Bastava inoltre che Aquilino si lasciasse sorprendere da una naturale curiosità , perchè il piccolo Bobby vi si insinuasse pronto a dare tutte le spiegazioni di cui Aquilino sembrava avere bisogno; dal five o'clock al plum-cake; dal tennis ai corti circuiti della luce elettrica; ad un indovinello da risolvere. Quel faivoclòc, così ripetuto, era poi la parola più irritante. Gli pareva il verso di un gallinaccio.

Ad Aquilino qualche volta veniva da sorridere alla vivacità del fanciullo. Ma bastava il baleno di un sorriso. Era bello che fritto!

— Scusi, professore, ma se ride anche lei!

E Aquilino si persuase che la prima cosa era non sorridere.

— Creda, Bobby — disse Aquilino — per imparare qualche cosa è necessaria una certa immobilità . Come potrebbe un chicco....
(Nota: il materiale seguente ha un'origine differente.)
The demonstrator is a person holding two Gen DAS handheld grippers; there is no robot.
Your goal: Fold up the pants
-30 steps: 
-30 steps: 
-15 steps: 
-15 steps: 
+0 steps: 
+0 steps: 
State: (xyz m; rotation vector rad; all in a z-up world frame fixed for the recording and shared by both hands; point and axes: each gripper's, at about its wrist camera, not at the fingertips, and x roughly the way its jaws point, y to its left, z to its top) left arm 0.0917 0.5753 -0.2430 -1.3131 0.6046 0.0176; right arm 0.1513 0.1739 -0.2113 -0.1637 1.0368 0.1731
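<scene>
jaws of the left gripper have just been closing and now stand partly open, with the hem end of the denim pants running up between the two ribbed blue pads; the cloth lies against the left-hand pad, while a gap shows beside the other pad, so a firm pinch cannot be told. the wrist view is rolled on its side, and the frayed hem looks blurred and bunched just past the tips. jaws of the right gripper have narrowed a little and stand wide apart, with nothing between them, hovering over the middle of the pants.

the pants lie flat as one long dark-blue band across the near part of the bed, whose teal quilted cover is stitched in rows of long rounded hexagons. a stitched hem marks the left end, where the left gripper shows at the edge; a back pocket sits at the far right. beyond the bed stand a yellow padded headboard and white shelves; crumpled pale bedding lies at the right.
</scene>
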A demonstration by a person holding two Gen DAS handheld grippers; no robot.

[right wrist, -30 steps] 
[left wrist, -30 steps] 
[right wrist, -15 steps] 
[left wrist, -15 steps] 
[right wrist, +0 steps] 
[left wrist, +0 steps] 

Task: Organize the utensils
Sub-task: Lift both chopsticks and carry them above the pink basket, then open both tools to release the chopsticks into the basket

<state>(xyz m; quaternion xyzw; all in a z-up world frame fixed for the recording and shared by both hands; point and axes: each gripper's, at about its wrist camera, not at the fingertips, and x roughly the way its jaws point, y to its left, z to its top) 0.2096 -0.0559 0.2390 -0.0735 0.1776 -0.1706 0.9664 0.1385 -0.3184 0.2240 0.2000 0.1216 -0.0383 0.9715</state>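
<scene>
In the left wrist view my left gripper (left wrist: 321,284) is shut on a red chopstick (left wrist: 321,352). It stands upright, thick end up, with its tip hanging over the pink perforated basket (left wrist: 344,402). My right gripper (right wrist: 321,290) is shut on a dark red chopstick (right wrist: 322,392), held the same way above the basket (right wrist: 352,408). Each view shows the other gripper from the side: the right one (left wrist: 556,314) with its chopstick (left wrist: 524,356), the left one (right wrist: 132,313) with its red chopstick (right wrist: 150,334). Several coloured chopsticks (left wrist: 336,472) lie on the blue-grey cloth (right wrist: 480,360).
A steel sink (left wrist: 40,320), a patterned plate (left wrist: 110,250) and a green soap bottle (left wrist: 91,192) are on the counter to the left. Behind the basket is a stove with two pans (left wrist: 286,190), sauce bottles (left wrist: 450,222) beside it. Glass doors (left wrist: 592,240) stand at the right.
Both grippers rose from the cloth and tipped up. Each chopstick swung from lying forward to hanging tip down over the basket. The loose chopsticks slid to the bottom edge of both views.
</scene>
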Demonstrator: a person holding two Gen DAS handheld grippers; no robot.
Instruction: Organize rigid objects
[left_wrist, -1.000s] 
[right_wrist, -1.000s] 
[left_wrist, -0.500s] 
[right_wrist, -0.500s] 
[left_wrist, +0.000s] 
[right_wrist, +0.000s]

— Chicco? Mai inteso dir chicco.

— Sì, chicco; dico chicco e basta! Come potrebbe un chicco di grano germogliare se le particelle della terra fossero di continuo agitate come fa lei? I grandi savî li vedrà sempre immoti e pensosi. — E detto questo, Aquilino cercò attorno una esemplificazione di una umana immobilità : ma le pareti non offrivano che quadretti di agitazione e di moto; volpi, messe in fuga da bracchi bianchi; cavalieri, in abito rosso, in fuga a saltar siepi; automobili in fuga; tacchini grottescamente in fuga. Non c'erano altri esempi.

— Ah, ecco, come quel santo che mi pare sant'Antonio abate —, perchè infine aveva scoperto una figura ferma fra tutti quei personaggi in moto.

— Sant'Antonio? Ma quello è Jesus Christus — disse Bobby.